Configuring the Transport Scan Job

Applies to: Forefront Security for Exchange Server

The Forefront Security for Exchange Server Transport Scan Job runs on an Exchange 2007 server with either a Hub Transport or an Edge Transport role installed. It can scan, in real time, all MIME and UUENCODE-based e-mail messages that are inbound or outbound from the transport stack of an Exchange site or organization as well as all internal e-mail. The transport scanner scans for viruses in attachments and for embedded and HTML viruses in the message body.

Configure the Transport Scan Job to specify what combination of inbound, outbound, and internal mail should be scanned. You can optionally specify Deletion Text and Tag Text.

To configure the Transport Scan Job

1. In the SETTINGS section of the Shuttle Navigator, select Scan Job. The Scan Job Settings work pane appears.

2. In the job list in the upper pane, select the Transport Scan Job.

3. In the Transport Messages section of the work pane, indicate the combination of Inbound, Outbound, and Internal messages to be scanned:

   • Selecting the Inbound check box within the Scan Job Settings work pane configures Forefront Security for Exchange Server to scan all e-mail messages entering the Edge Transport server or Hub Transport server. Messages are designated as inbound if the message originated from or was relayed through an external server. If the external server is not running FSE, this is an effective way to protect your installation from infected e-mail messages coming from the Internet.

   • Selecting the Outbound check box within the Scan Job Settings work pane configures FSE to scan all outgoing e-mail messages that leave your Exchange site or Exchange organization via the Edge Transport server or Hub Transport server. Messages are designated as outbound if at least one recipient has an external address.

   • Selecting the Internal check box within the Scan Job Settings work pane configures FSE to scan all mail that is being routed from one location inside your domain to another location inside your domain. Messages are designated as internal if they originate from inside your domain and all the recipients are located inside your domain.
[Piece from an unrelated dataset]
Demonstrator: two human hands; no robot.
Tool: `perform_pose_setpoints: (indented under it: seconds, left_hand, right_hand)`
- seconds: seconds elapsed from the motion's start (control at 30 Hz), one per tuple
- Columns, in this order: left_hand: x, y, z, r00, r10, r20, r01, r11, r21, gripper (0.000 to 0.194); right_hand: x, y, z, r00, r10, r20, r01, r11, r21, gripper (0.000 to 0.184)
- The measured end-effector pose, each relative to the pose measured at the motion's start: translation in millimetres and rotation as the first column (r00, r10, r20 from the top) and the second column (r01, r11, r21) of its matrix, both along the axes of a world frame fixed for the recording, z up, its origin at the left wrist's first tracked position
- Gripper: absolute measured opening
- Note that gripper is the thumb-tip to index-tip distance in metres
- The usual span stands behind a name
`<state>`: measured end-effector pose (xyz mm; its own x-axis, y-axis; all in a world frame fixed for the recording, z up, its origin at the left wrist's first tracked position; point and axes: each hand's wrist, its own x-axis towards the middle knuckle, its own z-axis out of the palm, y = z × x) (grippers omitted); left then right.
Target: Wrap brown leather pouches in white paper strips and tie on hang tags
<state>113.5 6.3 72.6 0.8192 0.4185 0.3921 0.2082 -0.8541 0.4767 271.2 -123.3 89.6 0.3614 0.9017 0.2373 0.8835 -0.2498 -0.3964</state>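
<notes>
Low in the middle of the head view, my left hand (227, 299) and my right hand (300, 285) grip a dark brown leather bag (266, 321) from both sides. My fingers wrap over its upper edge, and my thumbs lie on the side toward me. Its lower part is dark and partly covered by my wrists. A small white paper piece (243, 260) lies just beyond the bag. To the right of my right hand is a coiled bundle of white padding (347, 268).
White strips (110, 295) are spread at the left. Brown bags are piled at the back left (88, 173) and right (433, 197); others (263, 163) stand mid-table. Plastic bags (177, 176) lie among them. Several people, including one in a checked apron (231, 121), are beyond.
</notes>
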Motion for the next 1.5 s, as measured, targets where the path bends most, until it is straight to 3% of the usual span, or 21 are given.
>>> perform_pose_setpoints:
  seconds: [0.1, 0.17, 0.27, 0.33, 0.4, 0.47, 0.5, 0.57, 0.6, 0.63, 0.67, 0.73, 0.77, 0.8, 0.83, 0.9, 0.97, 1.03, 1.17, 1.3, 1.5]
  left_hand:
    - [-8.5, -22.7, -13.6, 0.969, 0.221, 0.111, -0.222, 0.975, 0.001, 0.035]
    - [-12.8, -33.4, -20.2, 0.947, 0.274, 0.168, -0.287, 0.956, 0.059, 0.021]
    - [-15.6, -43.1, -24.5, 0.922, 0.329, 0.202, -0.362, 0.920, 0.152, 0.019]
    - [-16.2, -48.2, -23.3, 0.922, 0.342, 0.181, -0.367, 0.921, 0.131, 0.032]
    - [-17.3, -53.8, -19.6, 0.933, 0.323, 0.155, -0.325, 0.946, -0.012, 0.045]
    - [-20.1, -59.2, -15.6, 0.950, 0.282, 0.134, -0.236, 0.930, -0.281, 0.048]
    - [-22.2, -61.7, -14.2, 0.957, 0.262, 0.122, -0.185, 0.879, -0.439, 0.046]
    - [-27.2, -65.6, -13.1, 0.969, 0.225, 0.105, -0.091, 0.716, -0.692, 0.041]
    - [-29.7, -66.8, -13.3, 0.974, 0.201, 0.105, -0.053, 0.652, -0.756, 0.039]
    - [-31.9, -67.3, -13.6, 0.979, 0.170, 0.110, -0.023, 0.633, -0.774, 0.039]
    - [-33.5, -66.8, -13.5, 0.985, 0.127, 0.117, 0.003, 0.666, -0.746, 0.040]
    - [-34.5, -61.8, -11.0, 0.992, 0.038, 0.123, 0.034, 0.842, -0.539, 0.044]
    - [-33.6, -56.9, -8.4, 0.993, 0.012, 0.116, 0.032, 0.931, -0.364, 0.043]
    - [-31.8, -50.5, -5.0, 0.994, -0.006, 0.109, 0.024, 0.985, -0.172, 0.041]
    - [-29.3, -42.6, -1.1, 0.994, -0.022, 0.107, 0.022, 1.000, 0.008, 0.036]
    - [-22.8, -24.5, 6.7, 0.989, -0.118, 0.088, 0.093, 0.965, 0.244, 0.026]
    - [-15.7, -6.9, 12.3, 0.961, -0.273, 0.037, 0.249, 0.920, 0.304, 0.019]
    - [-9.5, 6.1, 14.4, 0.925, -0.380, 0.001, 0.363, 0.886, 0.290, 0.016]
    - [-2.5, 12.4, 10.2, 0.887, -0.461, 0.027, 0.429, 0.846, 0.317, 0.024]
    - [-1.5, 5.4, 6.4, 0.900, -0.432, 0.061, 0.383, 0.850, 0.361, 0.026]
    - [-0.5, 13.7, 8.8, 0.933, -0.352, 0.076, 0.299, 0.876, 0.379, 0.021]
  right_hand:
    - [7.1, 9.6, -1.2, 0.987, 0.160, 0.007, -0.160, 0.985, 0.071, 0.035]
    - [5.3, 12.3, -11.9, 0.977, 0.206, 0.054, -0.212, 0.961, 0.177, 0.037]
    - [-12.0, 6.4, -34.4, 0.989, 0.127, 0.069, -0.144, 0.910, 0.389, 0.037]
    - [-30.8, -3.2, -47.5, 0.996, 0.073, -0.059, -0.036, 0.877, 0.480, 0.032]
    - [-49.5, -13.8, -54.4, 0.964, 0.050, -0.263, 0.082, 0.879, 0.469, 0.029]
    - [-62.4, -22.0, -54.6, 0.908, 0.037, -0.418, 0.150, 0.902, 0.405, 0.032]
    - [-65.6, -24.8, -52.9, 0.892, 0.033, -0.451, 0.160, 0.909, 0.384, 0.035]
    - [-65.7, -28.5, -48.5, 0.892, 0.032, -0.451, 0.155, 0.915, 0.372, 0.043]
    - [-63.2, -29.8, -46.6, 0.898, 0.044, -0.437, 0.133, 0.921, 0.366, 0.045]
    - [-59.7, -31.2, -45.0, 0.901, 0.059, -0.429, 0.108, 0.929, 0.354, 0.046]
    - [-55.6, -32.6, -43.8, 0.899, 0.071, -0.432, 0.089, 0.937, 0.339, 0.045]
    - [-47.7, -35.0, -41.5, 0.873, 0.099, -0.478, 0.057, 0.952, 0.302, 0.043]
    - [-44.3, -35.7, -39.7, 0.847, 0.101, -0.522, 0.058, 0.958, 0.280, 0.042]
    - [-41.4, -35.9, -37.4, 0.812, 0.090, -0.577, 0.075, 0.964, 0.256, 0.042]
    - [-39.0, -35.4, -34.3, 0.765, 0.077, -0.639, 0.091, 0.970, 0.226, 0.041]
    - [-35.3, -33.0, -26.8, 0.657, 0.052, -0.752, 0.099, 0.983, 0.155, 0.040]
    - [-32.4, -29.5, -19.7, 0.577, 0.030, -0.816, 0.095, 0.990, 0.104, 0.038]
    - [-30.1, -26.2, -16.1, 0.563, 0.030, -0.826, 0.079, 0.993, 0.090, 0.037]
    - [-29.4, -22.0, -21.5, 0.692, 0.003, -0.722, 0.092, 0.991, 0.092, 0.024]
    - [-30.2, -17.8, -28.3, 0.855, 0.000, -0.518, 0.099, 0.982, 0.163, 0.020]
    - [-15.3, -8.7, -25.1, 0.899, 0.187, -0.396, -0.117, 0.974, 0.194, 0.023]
4. Optionally, you can specify Deletion Text, which is used to replace the contents of an infected file during a delete operation. The default deletion text informs you that an infected file was removed, along with the name of the file and the name of the virus found. To create your own custom message, click Deletion Text.

5. Optionally, you can specify Tag Text. This text is used by Forefront Security for Exchange Server to “tag” the subject line or MIME header of messages that meet filter criteria so that they can be identified later for routing into specific user inboxes or for other purposes identified by the Forefront Server Security Administrator. The action for a filter must set to Identify: Tag Message in order for the tag to be used. To modify the text, click the Tag Text button on the Scan Job Settings work pane. The Tag Text dialog box appears. There are two fields, each of which has a default that can be changed. The subject line tag text defaults to “SUSPECT:” and the message header tag text (which cannot have any spaces) defaults to “Junk-Mail”. Click OK.

6. Click the Save button to save your Transport Scan Job settings.

   Note

   When editing the Transport Scan Job, if no changes are made to the Transport Scan Job configuration, the Save and Cancel buttons are inactive. Making any change to the configuration activates these buttons. If you make a change to the Transport Scan Job and try moving to another scan job or shuttle icon, you are prompted to save or discard your changes.